Невольного разрушителя последней повозки доставили из Тукумана в больницу для бедных, и там в одной из палат он со свойственным всем простолюдинам терпением дожидался, пока у него срастется большая берцовая кость, безжалостно сломанная при столкновении с повозкой и не менее безжалостно воссоединенная торопливым хирургом, оказавшим Реарте первую помощь. Чтобы сэкономить несколько минут, этот прилежный ученик Пировано, имевший некоторые не связанные с его профессией обязательства перед одной из участниц благотворительной лотереи, организованной дамами-попечительницами, укоротил правую ногу бедного водителя трамвая на четыре сантиметра. В своем непременном желании посетить упомянутое благотворительное собрание хирург обошелся с открытым сложным переломом так, словно тот был закрытым и простым, а коль скоро исправление врачебных ошибок не входит в число чудес, во множестве творимых Природой, Хуан Педро Реарте покинул больницу хромым и, хромая, вступил в XX век.
КРАТКОЕ ОТСТУПЛЕНИЕ О ФИЛОСОФИИ ИСТОРИИ
Он в него вступил в новом качестве инвалида. (Где вы видели неторопливого хромого или заику, который бы не частил? Величавая медлительность есть безошибочный знак уверенности в себе. Наши провинциалы подсознательно усвоили это правило и злоупотребляют им до такой степени, что ухитряются порой совмещать величавость с косноязычием.)
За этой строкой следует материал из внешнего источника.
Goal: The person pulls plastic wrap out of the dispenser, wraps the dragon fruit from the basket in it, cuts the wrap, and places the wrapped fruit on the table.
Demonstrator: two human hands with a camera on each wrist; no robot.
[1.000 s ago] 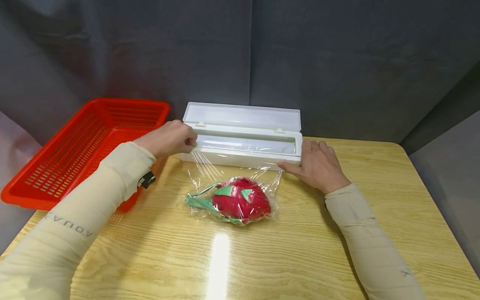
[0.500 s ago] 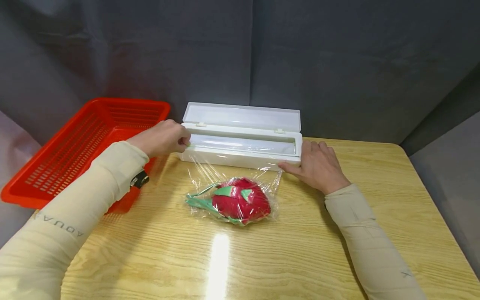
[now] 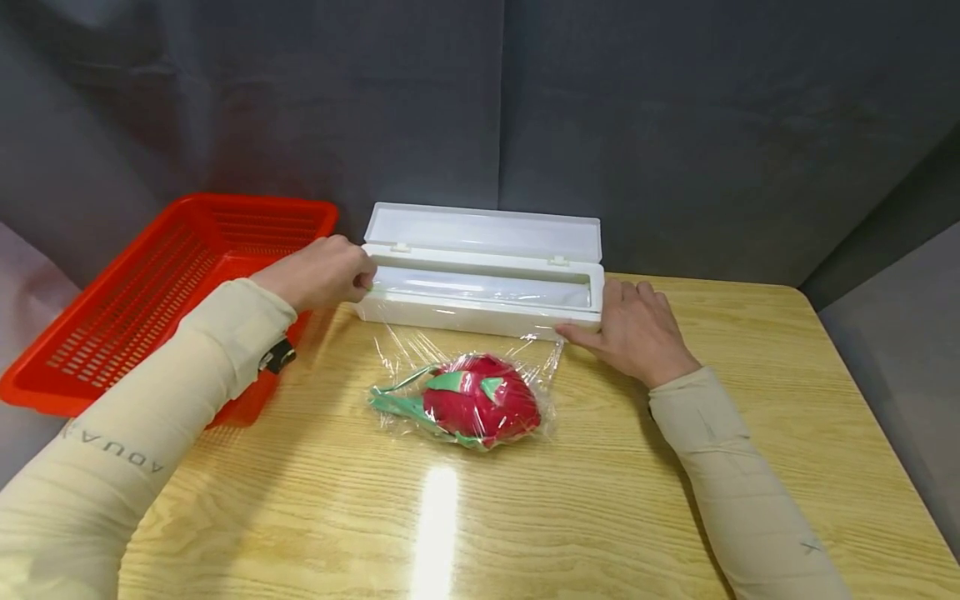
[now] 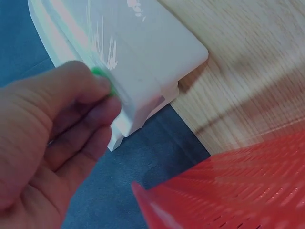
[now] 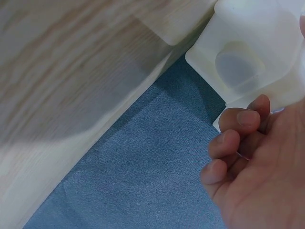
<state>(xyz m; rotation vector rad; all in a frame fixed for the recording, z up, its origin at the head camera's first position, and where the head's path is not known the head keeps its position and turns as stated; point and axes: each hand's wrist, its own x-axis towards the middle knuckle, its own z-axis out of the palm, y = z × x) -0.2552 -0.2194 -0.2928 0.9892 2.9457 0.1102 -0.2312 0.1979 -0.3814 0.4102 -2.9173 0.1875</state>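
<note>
A white cling film dispenser box (image 3: 480, 318) lies on the table with its lid (image 3: 483, 229) raised at the back. Inside shows the film roll (image 3: 480, 286). At the left end of the front rim, my left hand (image 3: 321, 272) pinches a small green slide cutter (image 4: 101, 74) between thumb and finger. My right hand (image 3: 637, 333) grips the box's right end, thumb along its front face. In front lies a red dragon fruit (image 3: 480, 404) with green scales, covered in clear cling film (image 3: 420, 342) that stretches up towards the box front.
A red perforated plastic basket (image 3: 45, 387) stands on the left, beneath my left forearm and close to the box. Grey cloth (image 3: 675, 133) hangs behind the wooden table (image 3: 570, 525). The table's right edge runs beyond my right arm.
My left hand has slid left along the box's front rim to its left end, the green slide cutter still pinched. The right hand, box and dragon fruit have hardly moved.
</note>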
Следует отметить, что кучер Реарте поторопился войти в XX век без веских на то оснований, ибо закон о несчастных случаях на производстве стал действовать лишь шестнадцать лет спустя, и хотя наш инвалид уже его предчувствовал, провести весь оставшийся срок в больнице он не мог. Главным следствием этого закона явилось, безусловно, то, что больные стали выздоравливать значительно медленнее. Когда он еще не вошел в силу, люди, получившие травму на службе, либо быстро поправлялись, либо умирали, ведь смерть означает полное, хотя и наименее желательное для пациента, излечение от всех болезней... Хуан Педро Реарте постарался как можно скорее встать на ноги, не размышляя о превратностях судьбы или об эгоизме трамвайной компании, бросившей его в беде после пятнадцати лет беспорочной службы.
Подобные рассуждения были ему совершенно чужды. Они целиком принадлежат историку, описывающему это событие, который, как и все историки, путает прошлое с настоящим, реальное с возможным, то, что «было», и то, что «должно или могло быть». В сущности, философия истории и состоит в этом постоянном анахронизме, который с помощью воображения искажает строгую непреложность фактов.
«КУМАНЕК» И ОБЩЕСТВЕННЫЙ ПОРЯДОК
Хуан Педро Реарте не мог ни думать, ни даже смутно чувствовать ничего из изложенного в предыдущей главе, ибо он, подобно всем представителям своей профессии, был тем, кого в ту пору называли в просторечии «куманьком». Так вот, «куманек» был по своей природе консерватором, как и все довольные собой люди[67]
, а никто так не гордился собой, как эти кучера с гвоздикой за ухом, в заломленной набок кепке, шелковом шейном платке, брюках с напуском на французский манер и коротких сапожках на высоком армейском каблуке. О довольстве своим положением безошибочно свидетельствовали замысловатые узоры, которые вычерчивал в воздухе их кнут, переливы сигнального рожка, которыми они украшали популярные отрывки из народных песен, головокружительная ловкость, с которой они поворачивали рукоятку тормоза, лукавая нежность комплиментов, отпускаемых служанкам, и презрительные насмешки в адрес соперников-возниц. Лишь спустившись с козел — передвижной трибуны, годной и для поношений, и для любезностей, — водитель трамвая превращался в скромного пролетария. Но это возвращение на дно было слишком коротким, чтобы пробудить мысли о тщете его гордыни. Трудясь по десять часов в день, эти люди не знали праздности, матери всех пороков, и в частности — самого страшного из всех: философского порока пессимизма и малодушия...РЕЛИКВИИ, ОСТАВШИЕСЯ ОТ СОСЕДА ПО КОМНАТЕ
Выписавшись из больницы, Реарте, разумеется, располагал свободным временем. Как только он смог выходить из дома, он тут же отправился в контору компании и робко, словно оставил место по собственной воле, высказал желание вернуться на службу. Его попросили сделать несколько шагов, «чтобы посмотреть, что сделалось с ногой», и хотя он заметно хромал, управляющий, мистер Макнаб, распорядился, чтобы он вернулся на работу через две недели, и дал вдобавок пятьдесят песо, посоветовав убавить левый каблук на три сантиметра, чтобы частично восстановить нарушенное равновесие. Деньги Реарте потратил, но совету не последовал.